In this study, both pore water and total metal concentrations were considered to account for direct interactions with bioavailable metal species and unidentified secondary effects that might be associated with nonlabile metal fractions. In several instances, strongest correlations were indicated with total metal concentrations, rather than with the more bioavailable pore water metal fractions. This result in Lake DePue sediments was similar to the result that Kamitani et al. (2006) reported for historically contaminated floodplain soils, where soils with higher total Cu, Zn and Pb showed lower functional diversity and higher Cu stress tolerance than control soils, even though more labile metal fractions showed similar concentrations between their four sites. These results highlight the complex nature of microbial community adaptation to long-term metal exposure, and suggest that further field-based studies of chronically exposed populations may be needed to elucidate the interactions between metal fractionation and population diversity.

As more molecular-based methods become available for examining the microbial communities in environmental samples, it is important to select methods suited to the intended experimental questions. Because this study represented a first molecular characterization of anoxic metal-contaminated sediments, TRFLP was selected to compare relative abundance of major populations while allowing detection of potentially unexpected or yet-uncharacterized groups. When testing hypotheses about major changes to populations, TRFLP allows processing of relatively large numbers of samples and can eliminate noise associated with natural variability among less dominant groups, as evidenced by correlations presented in Table 3 even as community similarity for the samples remained relatively unchanged. In addition, because the TRFLP analysis was conducted with general domain-level primers, correlations were reported with an unexpected group, the Crenarchaeota (Table 3; Figure 3). Before experimentation, no evidence suggested that a Crenarchaeota population might be prevalent in the metal-contaminated anoxic sediments of Lake DePue. Had methods been used that rely on probes designed to target specific populations and clades, these experiments might easily have missed this poorly characterized mesophilic freshwater Crenarchaeota population. Still, when interpreting TRFLP results, the resolution of the method should be considered, which is limited to the major populations and thus can underestimate the full diversity of a community. In addition, although some fine-scale resolution is inevitably lost by TRFLP (for example, eukaryotic TRF 108 was found to represent multiple groups, Table 3; and archaeal TRF 191 represented both the freshwater and terrestrial clades of the kingdom Crenarchaeota, Figure 3), TRFLP allowed rapid processing of more than 30 samples in a timely and economic manner. As increased information becomes available about previously uncategorized groups, the scientific community will be better equipped to use TRFLP to predict and monitor community response to environmental contamination.

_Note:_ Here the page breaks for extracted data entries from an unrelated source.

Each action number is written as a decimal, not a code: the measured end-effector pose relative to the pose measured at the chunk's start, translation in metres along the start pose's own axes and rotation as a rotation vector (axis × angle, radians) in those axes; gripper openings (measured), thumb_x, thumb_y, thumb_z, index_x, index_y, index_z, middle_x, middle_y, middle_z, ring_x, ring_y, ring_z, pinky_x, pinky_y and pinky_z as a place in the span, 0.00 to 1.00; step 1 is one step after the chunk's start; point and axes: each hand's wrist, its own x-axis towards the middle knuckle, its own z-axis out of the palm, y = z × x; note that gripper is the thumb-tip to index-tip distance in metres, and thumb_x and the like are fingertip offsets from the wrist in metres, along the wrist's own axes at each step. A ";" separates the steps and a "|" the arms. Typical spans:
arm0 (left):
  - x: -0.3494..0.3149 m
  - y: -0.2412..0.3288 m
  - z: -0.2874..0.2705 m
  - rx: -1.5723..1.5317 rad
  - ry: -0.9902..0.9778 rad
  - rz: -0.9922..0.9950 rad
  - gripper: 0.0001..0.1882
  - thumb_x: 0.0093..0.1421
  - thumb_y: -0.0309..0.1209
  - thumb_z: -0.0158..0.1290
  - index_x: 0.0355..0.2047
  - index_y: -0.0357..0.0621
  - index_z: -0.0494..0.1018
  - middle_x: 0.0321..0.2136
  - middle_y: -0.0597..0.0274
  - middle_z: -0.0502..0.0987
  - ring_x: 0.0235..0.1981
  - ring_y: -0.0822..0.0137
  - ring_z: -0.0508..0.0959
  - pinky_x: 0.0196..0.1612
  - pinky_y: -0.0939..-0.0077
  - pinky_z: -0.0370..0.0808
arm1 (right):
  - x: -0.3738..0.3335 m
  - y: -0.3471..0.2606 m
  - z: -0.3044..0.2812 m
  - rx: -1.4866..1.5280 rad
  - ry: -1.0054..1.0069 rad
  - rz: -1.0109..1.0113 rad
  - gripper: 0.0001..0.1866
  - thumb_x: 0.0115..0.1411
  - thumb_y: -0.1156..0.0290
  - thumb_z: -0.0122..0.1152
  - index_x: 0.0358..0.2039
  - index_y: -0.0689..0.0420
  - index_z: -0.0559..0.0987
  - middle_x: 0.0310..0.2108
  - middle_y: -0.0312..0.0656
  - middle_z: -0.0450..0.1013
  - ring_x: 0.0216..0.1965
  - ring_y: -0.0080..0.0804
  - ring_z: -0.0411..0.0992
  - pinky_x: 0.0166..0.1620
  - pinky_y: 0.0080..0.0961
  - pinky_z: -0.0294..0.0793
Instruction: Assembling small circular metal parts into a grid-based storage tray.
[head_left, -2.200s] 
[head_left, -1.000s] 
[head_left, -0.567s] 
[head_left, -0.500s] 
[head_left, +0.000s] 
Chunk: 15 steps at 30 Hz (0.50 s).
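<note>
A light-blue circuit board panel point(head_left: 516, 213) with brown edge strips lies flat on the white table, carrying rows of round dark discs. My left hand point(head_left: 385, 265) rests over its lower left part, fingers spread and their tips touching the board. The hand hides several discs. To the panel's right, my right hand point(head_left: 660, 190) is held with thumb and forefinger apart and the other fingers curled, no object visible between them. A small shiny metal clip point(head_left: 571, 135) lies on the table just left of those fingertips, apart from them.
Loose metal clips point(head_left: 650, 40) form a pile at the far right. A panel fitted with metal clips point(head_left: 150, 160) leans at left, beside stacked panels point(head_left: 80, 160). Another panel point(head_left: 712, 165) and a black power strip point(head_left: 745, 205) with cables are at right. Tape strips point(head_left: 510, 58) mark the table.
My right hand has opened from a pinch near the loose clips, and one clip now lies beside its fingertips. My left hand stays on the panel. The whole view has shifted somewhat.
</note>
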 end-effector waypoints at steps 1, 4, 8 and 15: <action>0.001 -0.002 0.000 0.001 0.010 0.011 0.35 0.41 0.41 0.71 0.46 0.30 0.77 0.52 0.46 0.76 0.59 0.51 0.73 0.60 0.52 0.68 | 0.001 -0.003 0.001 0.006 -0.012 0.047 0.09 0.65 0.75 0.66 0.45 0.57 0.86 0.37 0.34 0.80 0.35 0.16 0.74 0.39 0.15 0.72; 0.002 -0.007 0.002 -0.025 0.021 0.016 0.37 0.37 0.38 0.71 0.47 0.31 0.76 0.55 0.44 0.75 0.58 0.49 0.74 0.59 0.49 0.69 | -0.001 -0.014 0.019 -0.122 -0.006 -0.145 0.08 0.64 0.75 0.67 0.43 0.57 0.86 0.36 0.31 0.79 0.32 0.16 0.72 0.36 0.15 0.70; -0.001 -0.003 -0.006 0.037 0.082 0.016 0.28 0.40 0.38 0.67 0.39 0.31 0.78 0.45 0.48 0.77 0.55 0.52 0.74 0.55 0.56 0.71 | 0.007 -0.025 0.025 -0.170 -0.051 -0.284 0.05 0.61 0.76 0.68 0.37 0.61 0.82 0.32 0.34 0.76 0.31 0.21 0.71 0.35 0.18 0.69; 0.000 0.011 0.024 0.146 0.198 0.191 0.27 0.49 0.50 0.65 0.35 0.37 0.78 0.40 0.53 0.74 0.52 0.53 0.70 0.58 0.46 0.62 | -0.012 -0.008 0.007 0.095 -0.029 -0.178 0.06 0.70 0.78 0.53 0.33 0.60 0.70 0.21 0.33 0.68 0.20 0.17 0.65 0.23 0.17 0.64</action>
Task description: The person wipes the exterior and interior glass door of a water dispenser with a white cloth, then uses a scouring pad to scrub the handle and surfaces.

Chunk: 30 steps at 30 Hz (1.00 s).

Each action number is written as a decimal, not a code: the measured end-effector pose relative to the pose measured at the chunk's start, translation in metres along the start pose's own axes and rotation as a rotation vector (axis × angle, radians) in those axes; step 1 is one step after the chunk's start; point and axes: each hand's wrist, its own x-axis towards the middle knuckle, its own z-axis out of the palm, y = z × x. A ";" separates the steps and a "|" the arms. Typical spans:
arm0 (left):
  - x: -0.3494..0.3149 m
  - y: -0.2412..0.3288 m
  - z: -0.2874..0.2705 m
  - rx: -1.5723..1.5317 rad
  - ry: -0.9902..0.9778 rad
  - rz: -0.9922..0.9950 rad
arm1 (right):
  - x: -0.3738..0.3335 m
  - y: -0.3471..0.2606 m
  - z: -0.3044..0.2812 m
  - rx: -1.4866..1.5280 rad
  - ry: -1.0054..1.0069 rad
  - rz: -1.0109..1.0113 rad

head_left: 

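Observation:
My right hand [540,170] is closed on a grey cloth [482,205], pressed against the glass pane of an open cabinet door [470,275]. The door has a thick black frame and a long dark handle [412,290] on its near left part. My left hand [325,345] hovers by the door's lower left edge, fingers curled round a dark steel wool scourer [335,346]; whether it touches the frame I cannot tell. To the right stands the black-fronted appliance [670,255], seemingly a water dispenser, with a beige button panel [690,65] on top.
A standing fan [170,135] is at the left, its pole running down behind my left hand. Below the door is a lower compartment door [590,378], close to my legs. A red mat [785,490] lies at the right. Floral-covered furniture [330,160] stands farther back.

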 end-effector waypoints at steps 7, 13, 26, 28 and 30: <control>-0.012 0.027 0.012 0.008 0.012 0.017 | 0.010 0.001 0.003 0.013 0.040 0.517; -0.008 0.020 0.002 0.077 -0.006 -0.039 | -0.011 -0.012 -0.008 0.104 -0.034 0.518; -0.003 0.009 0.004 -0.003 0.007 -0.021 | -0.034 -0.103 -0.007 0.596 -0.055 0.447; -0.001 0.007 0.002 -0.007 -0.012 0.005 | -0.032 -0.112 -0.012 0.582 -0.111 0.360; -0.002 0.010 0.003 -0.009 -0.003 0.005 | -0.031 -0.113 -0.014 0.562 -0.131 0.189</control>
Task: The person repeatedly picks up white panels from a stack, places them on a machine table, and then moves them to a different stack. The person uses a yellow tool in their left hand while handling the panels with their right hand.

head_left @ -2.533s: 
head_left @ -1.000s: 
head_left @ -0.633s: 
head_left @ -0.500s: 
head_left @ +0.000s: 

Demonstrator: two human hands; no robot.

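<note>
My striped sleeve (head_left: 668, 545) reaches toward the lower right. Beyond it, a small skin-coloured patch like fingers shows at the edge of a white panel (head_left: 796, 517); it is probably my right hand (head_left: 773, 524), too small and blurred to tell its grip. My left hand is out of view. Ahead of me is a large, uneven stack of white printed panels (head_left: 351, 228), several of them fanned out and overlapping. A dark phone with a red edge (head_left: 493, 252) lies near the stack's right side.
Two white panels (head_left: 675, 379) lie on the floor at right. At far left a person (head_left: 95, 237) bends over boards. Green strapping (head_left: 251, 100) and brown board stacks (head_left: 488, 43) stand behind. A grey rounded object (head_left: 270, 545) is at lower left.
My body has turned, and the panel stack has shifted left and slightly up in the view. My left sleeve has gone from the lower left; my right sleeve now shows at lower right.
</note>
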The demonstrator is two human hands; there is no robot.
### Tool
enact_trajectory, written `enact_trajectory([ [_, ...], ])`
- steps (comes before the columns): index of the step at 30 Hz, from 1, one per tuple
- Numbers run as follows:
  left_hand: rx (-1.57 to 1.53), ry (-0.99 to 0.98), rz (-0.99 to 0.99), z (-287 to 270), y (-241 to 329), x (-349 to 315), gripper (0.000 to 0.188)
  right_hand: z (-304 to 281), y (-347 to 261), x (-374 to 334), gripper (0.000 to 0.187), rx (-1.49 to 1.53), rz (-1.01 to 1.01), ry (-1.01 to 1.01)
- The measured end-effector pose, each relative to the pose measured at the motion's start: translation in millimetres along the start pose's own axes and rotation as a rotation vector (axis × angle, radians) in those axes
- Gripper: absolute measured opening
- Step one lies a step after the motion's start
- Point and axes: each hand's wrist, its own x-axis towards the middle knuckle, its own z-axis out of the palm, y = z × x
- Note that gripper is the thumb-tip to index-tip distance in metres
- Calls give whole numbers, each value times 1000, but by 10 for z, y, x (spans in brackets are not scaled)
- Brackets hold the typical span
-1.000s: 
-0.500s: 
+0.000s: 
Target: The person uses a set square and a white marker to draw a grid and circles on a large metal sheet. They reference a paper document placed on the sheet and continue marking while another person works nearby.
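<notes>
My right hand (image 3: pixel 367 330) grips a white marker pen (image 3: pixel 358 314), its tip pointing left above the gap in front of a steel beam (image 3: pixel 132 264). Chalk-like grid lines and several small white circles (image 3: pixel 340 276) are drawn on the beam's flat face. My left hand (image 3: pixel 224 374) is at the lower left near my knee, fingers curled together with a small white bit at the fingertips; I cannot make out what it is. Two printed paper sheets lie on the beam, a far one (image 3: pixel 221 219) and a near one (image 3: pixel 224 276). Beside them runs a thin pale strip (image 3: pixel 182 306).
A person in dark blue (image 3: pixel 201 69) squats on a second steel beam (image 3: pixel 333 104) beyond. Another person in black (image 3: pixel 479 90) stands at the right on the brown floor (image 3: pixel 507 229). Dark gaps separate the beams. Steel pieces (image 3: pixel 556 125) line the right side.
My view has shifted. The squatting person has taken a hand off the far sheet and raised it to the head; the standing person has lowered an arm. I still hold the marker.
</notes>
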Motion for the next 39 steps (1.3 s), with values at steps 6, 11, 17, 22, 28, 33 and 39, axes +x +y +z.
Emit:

This study has shown that long-term exposure to varying levels of metal contamination may influence select individual microbial populations while not resulting in overtly large shifts in community structure. Detection of the poorly characterized anaerobic mesophilic Crenarchaeota in relatively high abundance in Lake DePue sediments leads to several potentially interesting directions for future study, particularly as the metabolic role of this population is yet to be determined. As more data become available, it will be interesting to determine if the Crenarchaeota are common in other eutrophic and anoxic freshwater sediments, or if their presence is somehow enhanced by metals contamination. Lake DePue, or other highly metal-contaminated sites, may serve as good field sources to potentially discover the biogeochemical role of this unexplored microbial group.